Passage of the Civil Rights Act of 1964 played an essential role in staunching racial discrimination, Professor Donald Tibbs said during an interview April 2 on SiriusXM Radio (subscription required).
Although the Supreme Court ruled in the Brown v. Board of Education in 1954 that separate schools for black and white students were unconstitutional, it was not until the civil rights movement spurred Congress to pass the Civil Rights Act that change could occur, Tibbs said.
“The Supreme Court can tell you what the law is, but it can’t enforce the law,” Tibbs said. “It can’t make the people do anything. It can’t make the people respect the law.”

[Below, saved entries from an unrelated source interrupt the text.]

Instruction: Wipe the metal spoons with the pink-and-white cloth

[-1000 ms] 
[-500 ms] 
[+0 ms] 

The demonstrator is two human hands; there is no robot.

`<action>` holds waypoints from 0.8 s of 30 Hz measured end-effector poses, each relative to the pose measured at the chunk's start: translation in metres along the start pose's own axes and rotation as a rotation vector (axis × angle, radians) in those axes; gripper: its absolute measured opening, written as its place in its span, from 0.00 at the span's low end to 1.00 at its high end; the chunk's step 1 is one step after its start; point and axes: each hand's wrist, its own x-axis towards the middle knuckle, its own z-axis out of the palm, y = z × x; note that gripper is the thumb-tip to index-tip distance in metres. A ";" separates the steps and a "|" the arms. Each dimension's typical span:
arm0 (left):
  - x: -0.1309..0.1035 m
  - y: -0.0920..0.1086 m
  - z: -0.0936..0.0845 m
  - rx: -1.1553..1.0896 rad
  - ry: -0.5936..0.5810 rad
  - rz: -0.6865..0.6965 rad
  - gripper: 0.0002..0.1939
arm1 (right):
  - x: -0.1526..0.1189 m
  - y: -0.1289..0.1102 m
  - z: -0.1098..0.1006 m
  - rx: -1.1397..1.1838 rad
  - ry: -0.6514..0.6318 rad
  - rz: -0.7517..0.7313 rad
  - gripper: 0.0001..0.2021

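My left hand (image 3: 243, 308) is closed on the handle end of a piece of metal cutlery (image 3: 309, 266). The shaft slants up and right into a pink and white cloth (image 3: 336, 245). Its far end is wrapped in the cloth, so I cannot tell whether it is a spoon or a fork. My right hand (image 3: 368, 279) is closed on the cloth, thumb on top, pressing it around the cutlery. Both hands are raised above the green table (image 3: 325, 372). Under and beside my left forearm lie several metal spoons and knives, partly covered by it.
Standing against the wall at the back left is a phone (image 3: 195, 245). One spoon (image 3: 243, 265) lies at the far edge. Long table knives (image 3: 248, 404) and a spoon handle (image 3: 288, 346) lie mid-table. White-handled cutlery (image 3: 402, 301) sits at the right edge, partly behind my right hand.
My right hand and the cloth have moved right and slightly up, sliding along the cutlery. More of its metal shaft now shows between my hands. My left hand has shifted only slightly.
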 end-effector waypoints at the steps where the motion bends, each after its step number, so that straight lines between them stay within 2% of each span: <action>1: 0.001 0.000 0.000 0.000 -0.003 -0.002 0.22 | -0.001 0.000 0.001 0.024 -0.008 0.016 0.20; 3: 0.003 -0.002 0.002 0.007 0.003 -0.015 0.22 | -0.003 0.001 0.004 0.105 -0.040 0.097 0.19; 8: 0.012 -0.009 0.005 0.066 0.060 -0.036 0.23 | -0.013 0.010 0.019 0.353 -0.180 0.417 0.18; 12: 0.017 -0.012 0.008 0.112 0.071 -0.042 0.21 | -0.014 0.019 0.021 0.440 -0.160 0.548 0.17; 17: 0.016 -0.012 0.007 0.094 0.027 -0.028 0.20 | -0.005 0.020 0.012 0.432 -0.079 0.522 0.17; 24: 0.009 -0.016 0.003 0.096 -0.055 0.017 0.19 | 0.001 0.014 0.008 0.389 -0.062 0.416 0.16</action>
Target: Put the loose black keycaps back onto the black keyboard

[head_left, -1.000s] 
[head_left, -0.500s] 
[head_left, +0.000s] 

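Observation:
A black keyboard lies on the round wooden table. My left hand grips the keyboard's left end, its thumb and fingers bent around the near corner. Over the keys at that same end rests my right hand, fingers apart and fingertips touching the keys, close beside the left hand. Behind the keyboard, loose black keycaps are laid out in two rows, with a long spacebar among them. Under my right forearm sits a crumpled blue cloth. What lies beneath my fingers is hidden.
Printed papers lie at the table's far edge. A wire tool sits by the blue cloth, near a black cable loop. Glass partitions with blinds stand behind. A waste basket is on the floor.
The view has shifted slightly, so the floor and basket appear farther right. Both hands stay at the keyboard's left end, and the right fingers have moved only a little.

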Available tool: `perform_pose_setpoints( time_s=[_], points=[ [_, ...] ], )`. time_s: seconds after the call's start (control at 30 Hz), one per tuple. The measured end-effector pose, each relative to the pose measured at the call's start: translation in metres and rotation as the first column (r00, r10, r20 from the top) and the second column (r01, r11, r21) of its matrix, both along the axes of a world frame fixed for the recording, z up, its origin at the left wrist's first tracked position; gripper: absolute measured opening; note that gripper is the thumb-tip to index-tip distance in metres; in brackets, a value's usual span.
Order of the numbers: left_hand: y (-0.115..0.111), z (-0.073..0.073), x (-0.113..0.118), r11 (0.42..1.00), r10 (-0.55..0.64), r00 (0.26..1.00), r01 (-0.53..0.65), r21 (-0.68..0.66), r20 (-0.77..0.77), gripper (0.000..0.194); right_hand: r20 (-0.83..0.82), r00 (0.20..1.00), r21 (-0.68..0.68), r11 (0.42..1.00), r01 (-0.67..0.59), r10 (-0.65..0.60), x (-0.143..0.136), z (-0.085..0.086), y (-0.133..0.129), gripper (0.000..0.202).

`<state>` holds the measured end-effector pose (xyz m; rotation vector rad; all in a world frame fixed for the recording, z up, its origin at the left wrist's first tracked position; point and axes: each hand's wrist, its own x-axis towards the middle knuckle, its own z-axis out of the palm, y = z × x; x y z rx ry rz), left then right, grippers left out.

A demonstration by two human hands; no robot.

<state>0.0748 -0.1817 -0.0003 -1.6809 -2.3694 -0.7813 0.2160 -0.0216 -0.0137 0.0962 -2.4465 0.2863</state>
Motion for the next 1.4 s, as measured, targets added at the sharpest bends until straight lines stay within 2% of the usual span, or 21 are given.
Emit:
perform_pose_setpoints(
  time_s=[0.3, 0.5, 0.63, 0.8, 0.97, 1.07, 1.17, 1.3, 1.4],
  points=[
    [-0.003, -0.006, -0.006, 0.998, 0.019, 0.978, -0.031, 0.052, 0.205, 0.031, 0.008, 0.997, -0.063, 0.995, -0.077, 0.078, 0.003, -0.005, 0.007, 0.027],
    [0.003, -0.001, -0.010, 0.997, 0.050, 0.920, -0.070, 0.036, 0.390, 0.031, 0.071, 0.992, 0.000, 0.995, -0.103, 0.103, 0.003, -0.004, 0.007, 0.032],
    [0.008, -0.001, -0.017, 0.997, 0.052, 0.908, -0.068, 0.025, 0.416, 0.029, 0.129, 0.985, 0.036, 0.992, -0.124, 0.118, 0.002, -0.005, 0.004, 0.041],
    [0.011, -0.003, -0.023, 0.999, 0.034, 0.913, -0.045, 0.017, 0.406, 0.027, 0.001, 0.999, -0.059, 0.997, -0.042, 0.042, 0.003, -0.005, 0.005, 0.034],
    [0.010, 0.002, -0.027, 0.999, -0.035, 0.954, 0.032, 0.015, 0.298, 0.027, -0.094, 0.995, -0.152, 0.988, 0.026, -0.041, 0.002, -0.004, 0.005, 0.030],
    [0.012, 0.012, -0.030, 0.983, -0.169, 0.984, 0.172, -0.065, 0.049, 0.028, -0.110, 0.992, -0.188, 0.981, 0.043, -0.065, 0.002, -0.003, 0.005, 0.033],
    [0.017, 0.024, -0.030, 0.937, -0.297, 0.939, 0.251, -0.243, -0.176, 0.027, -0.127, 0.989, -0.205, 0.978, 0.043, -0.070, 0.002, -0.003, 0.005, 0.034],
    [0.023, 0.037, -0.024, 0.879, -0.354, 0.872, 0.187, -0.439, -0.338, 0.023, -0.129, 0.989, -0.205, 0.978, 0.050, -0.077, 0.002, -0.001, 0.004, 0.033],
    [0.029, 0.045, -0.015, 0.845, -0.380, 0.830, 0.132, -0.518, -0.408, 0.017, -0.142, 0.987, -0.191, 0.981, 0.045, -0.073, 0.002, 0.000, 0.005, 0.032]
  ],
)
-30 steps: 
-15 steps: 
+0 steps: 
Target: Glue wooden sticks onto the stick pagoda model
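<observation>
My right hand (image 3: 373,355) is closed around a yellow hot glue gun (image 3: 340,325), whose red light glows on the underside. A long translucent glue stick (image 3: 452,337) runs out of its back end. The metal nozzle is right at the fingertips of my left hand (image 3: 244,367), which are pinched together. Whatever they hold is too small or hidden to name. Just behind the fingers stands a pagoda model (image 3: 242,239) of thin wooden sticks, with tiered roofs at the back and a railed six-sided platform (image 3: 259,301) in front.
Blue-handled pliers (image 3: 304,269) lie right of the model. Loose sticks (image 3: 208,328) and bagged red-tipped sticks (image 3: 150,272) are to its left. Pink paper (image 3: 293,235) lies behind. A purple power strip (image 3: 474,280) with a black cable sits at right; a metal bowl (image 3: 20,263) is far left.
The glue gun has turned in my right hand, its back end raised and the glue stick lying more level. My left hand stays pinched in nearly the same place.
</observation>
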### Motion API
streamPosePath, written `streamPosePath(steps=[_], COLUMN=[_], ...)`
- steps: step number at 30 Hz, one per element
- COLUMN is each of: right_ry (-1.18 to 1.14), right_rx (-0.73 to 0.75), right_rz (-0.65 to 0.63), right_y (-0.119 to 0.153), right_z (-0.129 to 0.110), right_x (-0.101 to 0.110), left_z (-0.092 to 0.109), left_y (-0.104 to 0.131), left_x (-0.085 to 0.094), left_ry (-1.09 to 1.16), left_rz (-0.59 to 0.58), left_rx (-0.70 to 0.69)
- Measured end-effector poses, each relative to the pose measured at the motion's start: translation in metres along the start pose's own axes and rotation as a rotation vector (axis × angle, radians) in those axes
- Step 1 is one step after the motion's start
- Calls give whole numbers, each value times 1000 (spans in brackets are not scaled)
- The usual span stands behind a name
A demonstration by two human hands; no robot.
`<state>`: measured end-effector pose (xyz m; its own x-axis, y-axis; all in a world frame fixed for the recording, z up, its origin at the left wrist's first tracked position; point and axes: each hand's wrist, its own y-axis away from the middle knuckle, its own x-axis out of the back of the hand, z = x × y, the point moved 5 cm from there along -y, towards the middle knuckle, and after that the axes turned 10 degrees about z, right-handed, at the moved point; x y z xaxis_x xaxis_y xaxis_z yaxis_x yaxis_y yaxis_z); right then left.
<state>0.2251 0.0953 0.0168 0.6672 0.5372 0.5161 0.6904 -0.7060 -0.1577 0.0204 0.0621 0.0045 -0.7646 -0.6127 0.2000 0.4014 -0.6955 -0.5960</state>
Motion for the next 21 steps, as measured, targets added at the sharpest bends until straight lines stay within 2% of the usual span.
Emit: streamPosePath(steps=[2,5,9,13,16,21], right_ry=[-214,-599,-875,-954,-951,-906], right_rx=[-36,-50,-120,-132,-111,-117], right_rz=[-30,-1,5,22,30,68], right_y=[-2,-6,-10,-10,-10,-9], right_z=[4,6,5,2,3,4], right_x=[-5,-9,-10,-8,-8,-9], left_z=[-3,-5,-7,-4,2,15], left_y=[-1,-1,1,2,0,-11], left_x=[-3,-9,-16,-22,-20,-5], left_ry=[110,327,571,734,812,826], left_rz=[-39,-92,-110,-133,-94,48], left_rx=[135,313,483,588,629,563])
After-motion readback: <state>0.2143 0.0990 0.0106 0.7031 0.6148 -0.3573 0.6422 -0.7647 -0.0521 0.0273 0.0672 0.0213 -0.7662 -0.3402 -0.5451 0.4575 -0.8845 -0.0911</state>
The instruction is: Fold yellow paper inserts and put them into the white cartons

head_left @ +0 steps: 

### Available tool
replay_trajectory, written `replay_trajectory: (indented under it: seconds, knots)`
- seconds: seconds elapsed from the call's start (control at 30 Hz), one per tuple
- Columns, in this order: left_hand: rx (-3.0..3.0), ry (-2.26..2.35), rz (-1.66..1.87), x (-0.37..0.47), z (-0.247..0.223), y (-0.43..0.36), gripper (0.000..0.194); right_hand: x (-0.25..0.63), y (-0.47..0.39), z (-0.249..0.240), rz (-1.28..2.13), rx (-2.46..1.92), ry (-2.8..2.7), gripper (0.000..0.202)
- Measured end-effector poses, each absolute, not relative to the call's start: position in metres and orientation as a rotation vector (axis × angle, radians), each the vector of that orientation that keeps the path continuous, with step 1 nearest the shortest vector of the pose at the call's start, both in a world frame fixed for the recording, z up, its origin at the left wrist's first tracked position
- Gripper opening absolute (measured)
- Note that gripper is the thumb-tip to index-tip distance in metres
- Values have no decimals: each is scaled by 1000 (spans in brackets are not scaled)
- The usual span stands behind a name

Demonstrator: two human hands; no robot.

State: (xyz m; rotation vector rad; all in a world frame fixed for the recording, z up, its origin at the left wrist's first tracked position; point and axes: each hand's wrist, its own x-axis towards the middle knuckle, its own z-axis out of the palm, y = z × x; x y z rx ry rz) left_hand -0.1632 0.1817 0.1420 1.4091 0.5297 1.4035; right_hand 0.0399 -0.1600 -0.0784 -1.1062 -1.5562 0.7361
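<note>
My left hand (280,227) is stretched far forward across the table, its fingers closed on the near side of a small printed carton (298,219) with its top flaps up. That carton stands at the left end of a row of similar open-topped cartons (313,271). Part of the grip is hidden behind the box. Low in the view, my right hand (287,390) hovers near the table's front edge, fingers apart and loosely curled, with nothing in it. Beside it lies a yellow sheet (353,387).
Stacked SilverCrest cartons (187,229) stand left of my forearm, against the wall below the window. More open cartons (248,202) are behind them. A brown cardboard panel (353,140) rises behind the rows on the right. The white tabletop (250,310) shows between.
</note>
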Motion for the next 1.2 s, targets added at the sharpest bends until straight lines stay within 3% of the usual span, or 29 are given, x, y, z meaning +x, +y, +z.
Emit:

Tibbs noted, however, that police and judges who bore tremendous responsibility for enforcing the law were resistant to doing so, at least in the South.
“The police officers were part of the biggest problem in terms of enforcing the decision in Brown versus the Board of Education,” he said. “They were the main ones resisting the inclusion of African Americans in the ways of life at that particular time. It took Congress to legislate something that would apply not only in the Southern states but also all over the whole country.”
Because the Civil Rights Act formed the basis of subsequent efforts to combat discrimination, such as the Americans with Disabilities Act and the Voting Rights Act, Tibbs said, it remains relevant today.